Para Fraser, esse movimento foi ratificado pela era Bill Clinton nos anos 1990 e os ideais dos “Novos Democratas”. Uma coalizão não mais formada por um “New Deal” entre trabalhadores sindicalizados, indústrias, setores afro-americanos e classe média, mas agora uma aliança entre empresários, classe média dos subúrbios e novos movimentos sociais. Todos emprestando um carisma jovem com a boa fé moderna e progressista – a aceitação da diversidade, empoderamento, multiculturalismo e os direitos das mulheres.
Ao mesmo tempo em que governo e grande mídia apoiavam esses ideais progressistas, a economia era entregue à Goldman Sachs (...).
Enquanto o setor industrial e os trabalhadores sindicalizados ruíam, a mídia bombardeava o ideário do “empoderamento”, “não discriminação” e “diversidade”. Porém, associados com a identificação do progresso com a meritocracia. Pouco importa se culturalmente esses valores eram propagados, enquanto a estrutura econômica reproduzia as desigualdades que o discurso combatia – na verdade um discurso que era uma verdadeira bolha isolante do mundo real, como bem detalhou o documentário de Adam Curtis HyperNomalisation (2016) – clique aqui.
Tautismo e esquizofrenia
Enquanto isso, aqui no Brasil a articulação do golpe político, liderado pela grande mídia que se transformou na única oposição política organizada para impor os ajustes neoliberais, viveu uma situação esquizofrênica. Se nos EUA o discurso progressista e multiculturalista foi absorvido pelos Liberais, aqui no Brasil sempre foi uma agenda da Esquerda.

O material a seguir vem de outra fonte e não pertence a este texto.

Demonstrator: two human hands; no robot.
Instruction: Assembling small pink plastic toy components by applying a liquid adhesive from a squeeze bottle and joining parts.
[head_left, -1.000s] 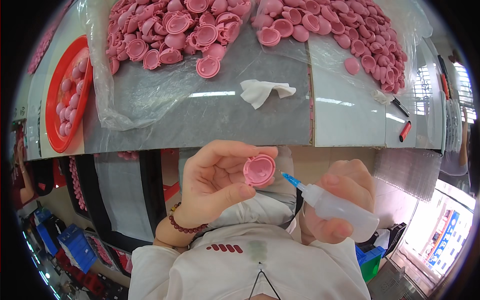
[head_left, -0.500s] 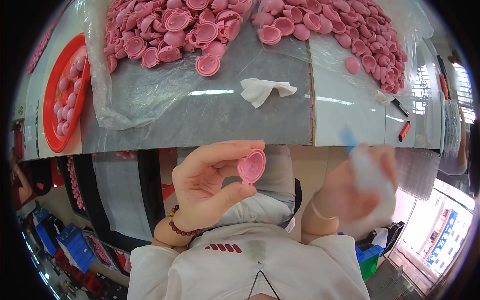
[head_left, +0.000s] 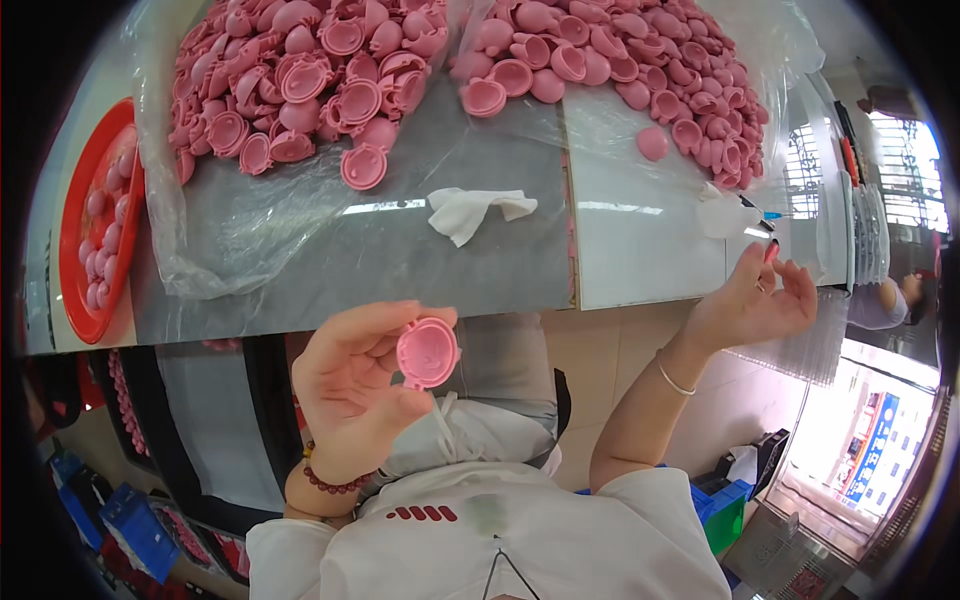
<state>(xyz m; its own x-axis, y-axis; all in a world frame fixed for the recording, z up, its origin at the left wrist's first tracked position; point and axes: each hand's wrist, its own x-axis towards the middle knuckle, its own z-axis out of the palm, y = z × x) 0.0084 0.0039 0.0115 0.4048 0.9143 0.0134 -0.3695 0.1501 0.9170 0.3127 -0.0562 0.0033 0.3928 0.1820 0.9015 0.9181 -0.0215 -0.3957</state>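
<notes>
Above my lap, my left hand [head_left: 350, 380] pinches a small pink round plastic shell [head_left: 428, 352] between thumb and fingertips, its hollow side showing. At the table's right front edge my right hand [head_left: 755, 300] is raised with fingers spread and nothing in them. Just beyond it, a translucent white squeeze bottle [head_left: 722, 215] with a blue tip lies on the table. A red marker-like piece [head_left: 772, 250] shows partly behind the right fingers. In front of me, a crumpled white cloth [head_left: 475, 212] rests on the grey table top.
Two heaps of pink shells, one on the left [head_left: 300, 90] and one on the right [head_left: 640, 60], lie on clear plastic bags across the back. One loose shell [head_left: 652, 143] sits before the right heap. A red basin [head_left: 68, 260] at far left holds pink balls.
My right hand has let go of the squeeze bottle, which now lies on the table, and has moved right. My left hand has turned the shell's hollow side more toward view.
</notes>
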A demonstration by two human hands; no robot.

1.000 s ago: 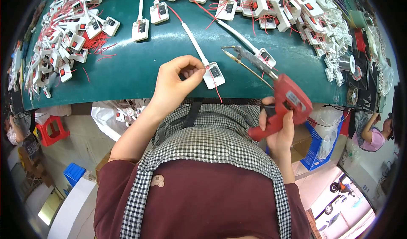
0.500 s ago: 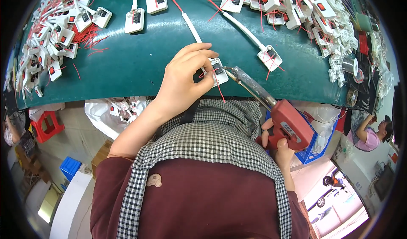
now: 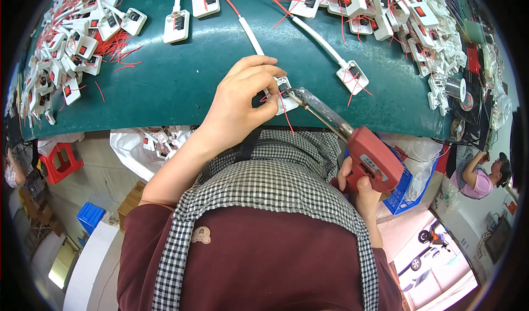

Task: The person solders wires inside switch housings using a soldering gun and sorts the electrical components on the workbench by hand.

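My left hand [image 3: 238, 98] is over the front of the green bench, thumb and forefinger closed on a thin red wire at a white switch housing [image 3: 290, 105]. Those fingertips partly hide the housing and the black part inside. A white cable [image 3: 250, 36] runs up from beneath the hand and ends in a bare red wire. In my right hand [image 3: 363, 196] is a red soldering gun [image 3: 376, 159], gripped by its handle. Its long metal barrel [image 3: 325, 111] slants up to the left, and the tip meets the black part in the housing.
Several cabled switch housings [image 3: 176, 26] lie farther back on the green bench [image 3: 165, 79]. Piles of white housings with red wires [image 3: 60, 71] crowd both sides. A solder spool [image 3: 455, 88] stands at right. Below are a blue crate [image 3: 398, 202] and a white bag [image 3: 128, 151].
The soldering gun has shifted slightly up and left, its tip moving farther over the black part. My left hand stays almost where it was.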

Enquanto lentamente a grande mídia tentava incorporar essa agenda “politicamente correta” nos seus produtos de entretenimento (novelas, minisséries e telejornais), no mundo da realpolitik foi aberta a caixa de pandora de tudo o de mais retrógrado do inconsciente social brasileiro para turbinar os panelaços e a fauna das manifestações dominicais de apoio ao impeachment – um balaio de intervencionalismo militar, anticomunismo histérico, direitistas armados e grupos fundamentalistas católicos e neopentecostais.
O fato é que a Globo liderou um golpe cujo objetivo final era o alinhamento automático com o globalismo econômico e a política externa de Hillary Clinton e do neoliberalismo progressista dos Democratas. O golpe brasileiro deu certo (inclusive com o apoio das táticas de engenharia da percepção do Departamento de Estado norte-americano – clique aqui), mas não levaram em conta o inesperado: a vitória de Trump, embaralhando todo o script.
Em consequência, além do tautismo a Globo começa agora a apresentar sintomas esquizofrênicos: enquanto aqui seus analistas comemoram o congelamento dos gastos na Saúde e o sucateamento do SUS nos ajustes neoliberais do desinterino Temer, ao mesmo tempo criticam Trump por ameaçar revogar o chamado Obamacare do sistema público de saúde dos EUA.
Autista, a Globo não consegue compreender que Trump é o movimento do “deserto do real” daqueles que foram deixados para trás pela Globalização. Aquele deserto do real que está lá fora da bolha do discurso multiculturalista e progressista corporativo.
Por isso, a Globo veste a camisa da ação direta black bloc. Se deu certo aqui, quem sabe também dá certo lá...
E o mundo voltaria à narrativa reflexa e tautista da Globo e todos voltariam tranquilos para sua bolhas virtuais.